Required work
When you reach the line containing "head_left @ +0", start transcribing exactly and continue through the last line of the data, skipping every picture.

--------

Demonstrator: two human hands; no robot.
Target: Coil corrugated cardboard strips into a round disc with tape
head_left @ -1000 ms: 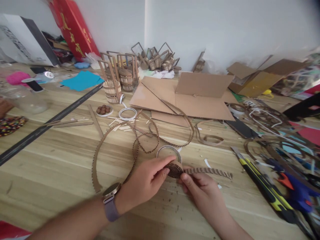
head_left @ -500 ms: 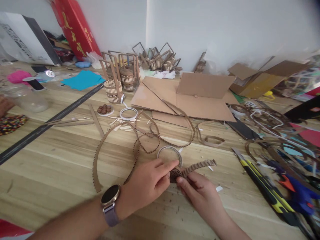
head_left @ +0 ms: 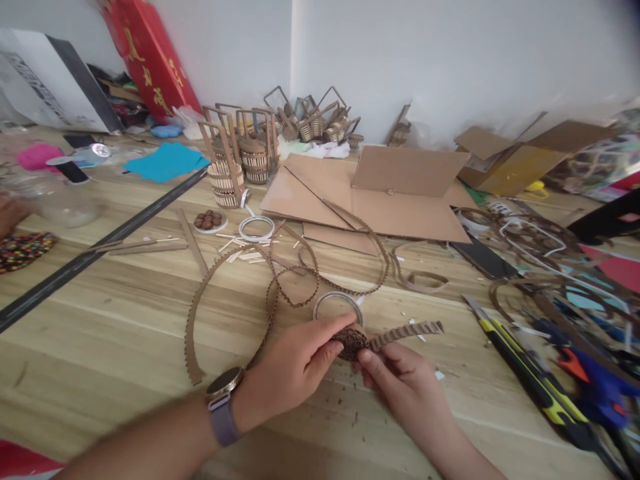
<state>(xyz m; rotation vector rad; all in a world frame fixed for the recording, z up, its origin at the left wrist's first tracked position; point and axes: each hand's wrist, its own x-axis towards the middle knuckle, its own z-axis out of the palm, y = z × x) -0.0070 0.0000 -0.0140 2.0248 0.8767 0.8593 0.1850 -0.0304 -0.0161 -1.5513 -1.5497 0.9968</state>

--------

Solution to this task
head_left @ +0 ms: 
<state>(xyz m; rotation vector rad; all in a world frame fixed for the recording, z up, its origin at the left wrist's first tracked position; point and axes: each hand's wrist, its own x-axis towards the middle knuckle, its own z-axis out of the palm, y = z × x) -0.0070 0.0000 -0.0140 2.0248 0.8767 0.8593 0.1850 -0.0304 -0.0161 -1.5513 -1.5497 0.9968</state>

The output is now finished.